Last week, during a brief public hearing on a bill that would mandate LGBTQ history and “perspectives” in K-12 school curricula, thousands of people from across the state signed in to oppose the bill. 

A new version of the bill released this week removes one of the areas of concern. However, the amended bill still shows the kind of “father knows best” attitude from the state Legislature that is slowly replacing the tradition of local control in public schools with one-size-fits-all dictates from Olympia. 

And a different bill that is nearing the finish line in the Legislature would give a top state bureaucrat the ability to withhold funding from school districts that exercise what he decides is too much scrutiny in removing material from schools.

So, it’s time to be heartened by partial victory but also to keep advocating in support of our local schools in the face of growing state control. 

Let’s start with changes to Senate Bill 5462, which aims to push “inclusive learning standards and instructional materials in public schools.”

As originally proposed, the bill would have required the Office of the Superintendent of Public Instruction to work with the Washington State LGBTQ Commission to review and update state learning standards at all grade levels “to include the histories, contributions and perspectives of lesbian, gay, bisexual, transgender and queer people.”

As word spread about this bill, school districts across the state began weighing in with opposition and formal resolutions urging the Legislature not to pass the bill. On Tuesday, Chehalis added its voice.

“The Chehalis School District Board of Directors does not believe curriculum should be directed by state commissions,” the Chehalis resolution read. “We do not direct our curriculum toward any partisan or ideological point of view. We oppose efforts in Olympia and elsewhere to direct our curriculum away from basic education and toward any ideology. Our aim is to graduate students prepared to think for themselves and be successful in college and career endeavors.”

Others who opposed the bill noted with concern the biography of one member of the state’s LGBTQ Commission, an individual who creates “queer porn” and edited a book called “Nerve Endings: The New Trans Erotic.” This artist who “both titillates and pushes boundaries” would, under SB 5462 as originally written, be helping define K-12 educational standards in Washington.

Amid growing public opposition, an amendment to the bill removed the reference to the state’s LGBTQ Commission co-writing rules for our schools. 
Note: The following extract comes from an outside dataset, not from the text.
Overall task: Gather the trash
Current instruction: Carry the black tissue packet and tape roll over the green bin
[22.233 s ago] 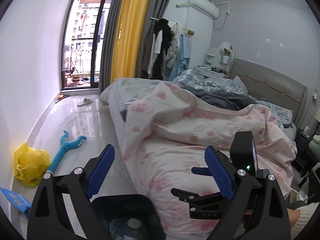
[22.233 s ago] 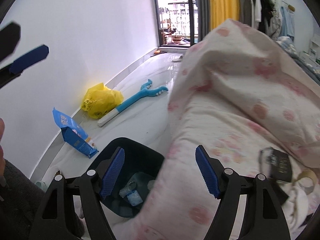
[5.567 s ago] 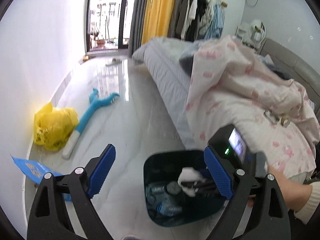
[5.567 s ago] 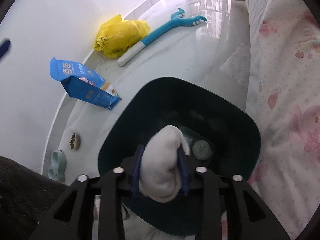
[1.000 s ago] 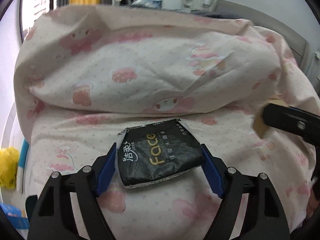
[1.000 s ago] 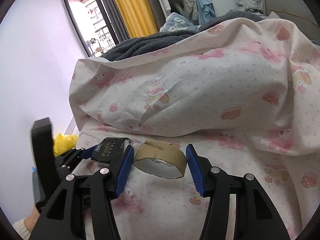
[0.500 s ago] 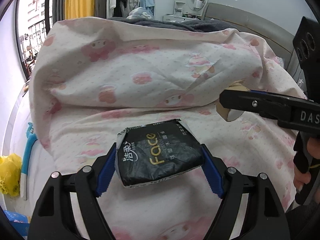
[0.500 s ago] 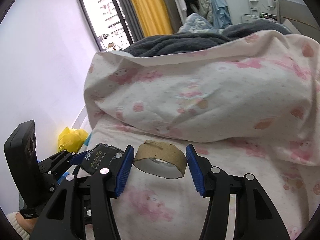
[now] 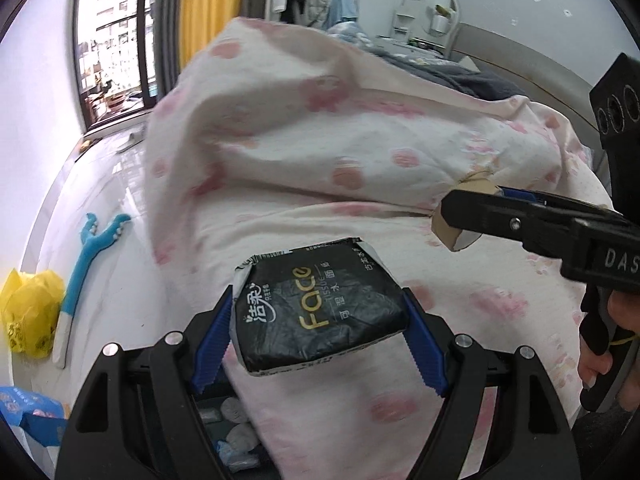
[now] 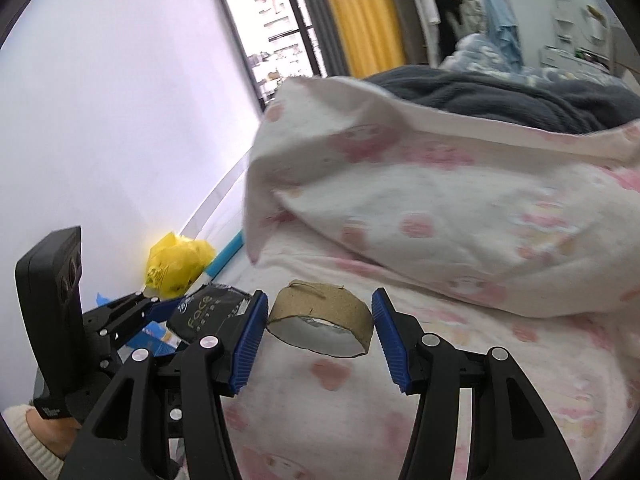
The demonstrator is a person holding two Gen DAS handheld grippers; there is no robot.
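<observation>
My left gripper is shut on a black tissue pack and holds it above the edge of the pink-patterned bed; it also shows in the right wrist view. My right gripper is shut on a brown cardboard tape roll, held above the bed; the roll shows at the right of the left wrist view. The dark trash bin with white wads inside shows just below my left gripper.
A yellow bag, a blue-and-white toy and a blue packet lie on the white floor by the left wall. A dark blanket lies on the bed. A glass balcony door stands at the back.
Both grippers have swung left from over the bed toward its floor-side edge, each still holding its item. The floor and the bin have come into the left wrist view.
</observation>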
Still, the heart of the bill remains the same, even if it’s less apparent under more anodyne language. It requires the superintendent of public instruction to “ensure that the concepts of diversity, equity, and inclusion are incorporated into each new or revised state learning standard, and requires local school boards to adopt inclusive curricula and select diverse, equitable, inclusive, age-appropriate instructional materials that include the histories, contributions, and perspectives of historically marginalized and underrepresented groups.”

While inclusivity is a laudable goal, it’s a ironic that supporters of the bill think the Legislature can ensure diversity by strictly imposing its definitions and preferences on the 295 different — one might almost dare to say diverse — school districts across the state. 

The process is also backwards. The bill mandates new standards that haven’t been written yet. A wiser process would be to draft the proposed standards before passing a law that all districts will follow them. At a minimum, the state should require public comment on the proposed new standards when they are finally written. 

Instead, the majority party in the Legislature is pushing to pass a fill-in-the-blanks-later law requiring adherence to as-yet unwritten rules. 

And the state isn’t going to make any of this optional. Quite the opposite. School districts deemed too independent-minded in oversight of instructional materials will be punished.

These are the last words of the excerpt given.